Community owned centralized systems are the answer.
It’s almost like the average person doesn’t care about the fediverse and decentralisation and only wants muskless twitter. Nooo clearly the normies are idiot sheep
Bluesky is Decentralized, people are moving to Bluesky because it is easier to use and has better UI and UX. The reason people are moving to Bluesky and not mastodon has nothing to do with Decentralized, it is because it is simply user friendly. I used both and I think currently that Bluesky is definitely better. One of the biggest issues is the app, many users use their phones and The mastadon apps are awful in comparison to bluesky.

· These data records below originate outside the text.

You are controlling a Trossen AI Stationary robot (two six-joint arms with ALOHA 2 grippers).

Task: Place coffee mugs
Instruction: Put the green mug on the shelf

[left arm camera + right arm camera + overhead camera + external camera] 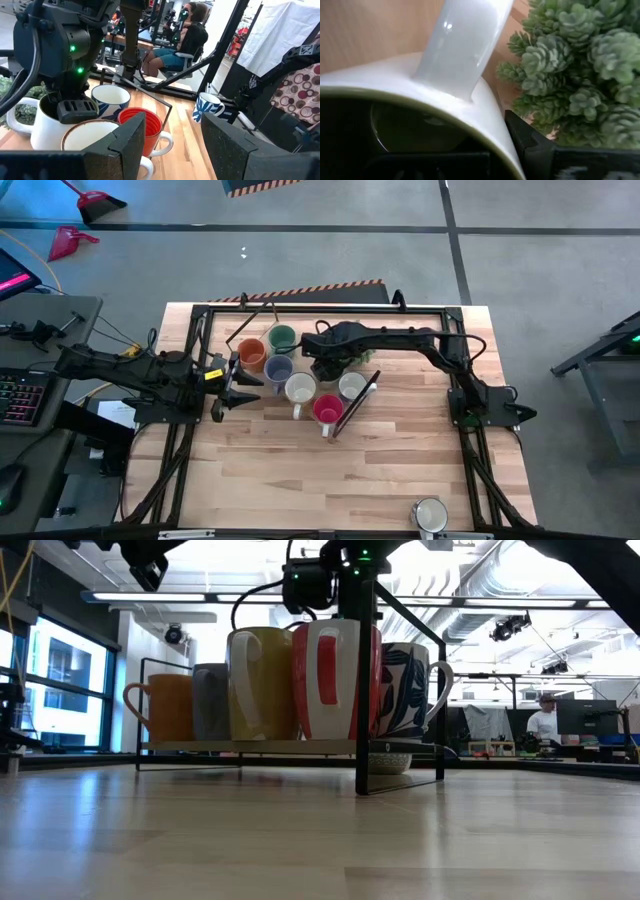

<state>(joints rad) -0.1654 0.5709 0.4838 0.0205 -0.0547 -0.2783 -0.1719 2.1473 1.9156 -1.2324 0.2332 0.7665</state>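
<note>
- Between the right gripper's [76, 111] jaws: the rim of a cream mug [35, 127]. One finger is inside the dark bowl and one outside, pinched shut on the wall. A rim hold seems chosen so the mug stays upright and can go down into a tight spot.
- Just beside those jaws, on the handle side: a spiky plant [580, 65], close to the held mug. It is not part of the task and is probably something to avoid brushing.
- Ahead of the left gripper [228, 388], whose jaws stand wide apart and hold nothing:
  - An orange mug [252, 355] and a blue-grey mug [278, 367] sit nearest its tips.
  - A white mug [300, 388] and a red mug [327, 410] follow, then a leaf-patterned mug [352, 385] beyond.
  - A green mug [282, 338] sits off to the far side of the orange one.
  - All stand upright and packed close together, which looks like deliberate grouping.
  - The arm appears to be waiting at the cluster's edge, clear of the right arm's work.
- Around the cluster: a thin black frame [400, 780]. It probably marks where the mugs belong; whether every mug sits inside it cannot be told.
- Well apart from both sets of jaws, at the table's near edge: one more mug [430, 515], alone, likely not yet placed.
- Judgement: the placing is well along. The held mug is over or at the group, and whether its base touches the wood cannot be told.
</note>
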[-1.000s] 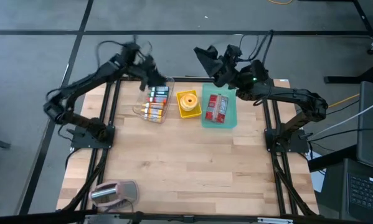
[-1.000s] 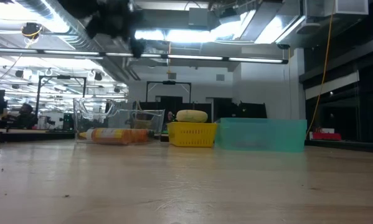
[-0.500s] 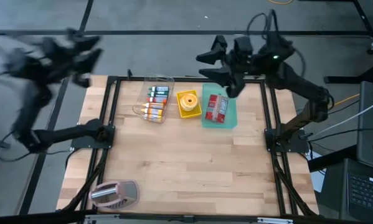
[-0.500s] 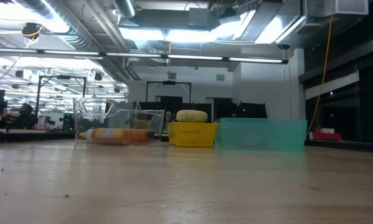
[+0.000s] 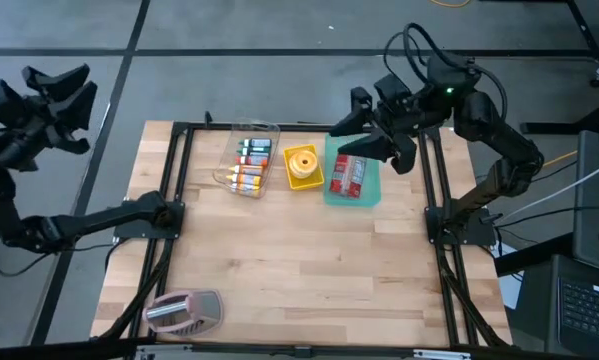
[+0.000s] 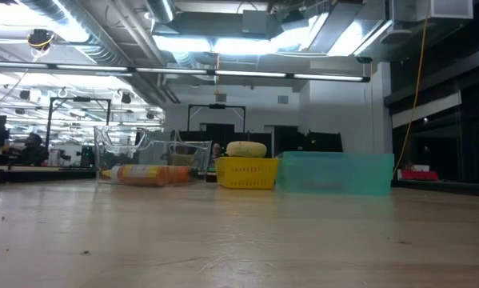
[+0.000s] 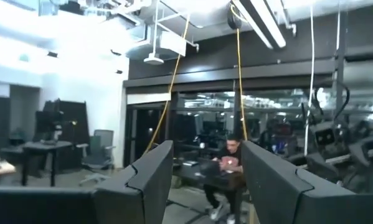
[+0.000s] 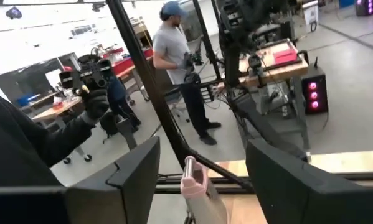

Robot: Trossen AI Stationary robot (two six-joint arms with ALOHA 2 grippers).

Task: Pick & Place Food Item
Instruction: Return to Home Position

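On the wooden table (image 5: 299, 260), food coloring bottles (image 5: 245, 172) lie in the transparent bin (image 5: 270, 129), smeared behind its wall at table height. The left gripper (image 5: 61, 85), fingers apart, hangs off-table, well left of the bin. The right gripper (image 5: 351, 120), also spread, is near its right.

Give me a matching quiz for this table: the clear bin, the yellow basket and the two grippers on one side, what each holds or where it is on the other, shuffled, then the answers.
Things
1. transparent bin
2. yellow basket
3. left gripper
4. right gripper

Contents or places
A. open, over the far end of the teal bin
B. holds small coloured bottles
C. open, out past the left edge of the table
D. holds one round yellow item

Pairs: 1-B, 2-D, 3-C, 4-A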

https://www.hostinger.com/tutorials/how-to-host-a-bluesky-pds
That’s exactly the thing, mastodon has all of these nerd things attached to it that most people won’t care about, whilst BlueSky doesn’t
Yeah, Bluesky has both federation and ease of use, which is why many prefer it over Mastodon. Instead of making someone search for a server to join, Bluesky gives you a default server which makes it easier for less tech savvy users.
bluesky does not have functional federation by any reasonable measure.
It is currently early access, but should be opened to everyone later. There is also a bridge that links Bluesky and Mastadon. https://docs.bsky.app/blog/self-host-federation
A bridge is a tool for connecting things don’t connect, it is not federation.
The relay layer/app view forces you under the control of a centralized system at a fundamental level with bluesky, the only thing meaningful about that kind of federation is hosting costs for processing and storing post data are offloaded onto the user.
…Which when you think about it is actually pretty fucking insulting to the fediverse and what is trying to be when bluesky pretends it is aiming for true federation and decentralization.
It is possible to run your own relay, but is very expensive. Unless people decide to run their own relays, Bluesky is technically centralised. You can run your own PDS for cheap through.
This, right there. What FOSS fans fail to understand is that some apps feel like a jigsaw to use for people less experienced in technology. Some people barely have an idea about how browser cookies work, and they are expected to understand the concept of manually picking up a server to create an account on, and you would still not be connected to everyone.
People are also expected to understand the concept of manually picking a brand of toothpaste. My point is that if we can’t even expect a little consumer choice (the same consumer choice we have in the real world), then we deserve all the monopolization and centralization we get.
Also, selecting a Mastodon server isn’t like some scary technical choice. It’s like a vibe check and a signup form.
Bluesky is not decentralized if you have to use their relay to access the network from your PDS
Also the protocol seems to be proprietary, which completely defeats the purpose of being decentralized.
deleted by creator
If the reason people only want bluesky is because it’s Elon-less Twitter then they are stupid and wrong (or just ignorant). But then they can move to the next thing in 5 years when the enshittification happens.
Yup, there it is.
Removed by mod
It’s predictably massive
https://techcrunch.com/2024/11/03/threads-now-has-275m-monthly-active-users/
Between threads and blue sky, the non-cultists are leaving in droves.
I wonder how much the two cult sites fight over the same users.
I assumed people don’t trust Meta compared to Bluesky.
It’s owned by facebook, it’s irrelevant.
It basically exists for brands to advertise and avoids things like actual news. User counts are way overinflated. Heard multiple people say their algorithm is garbage.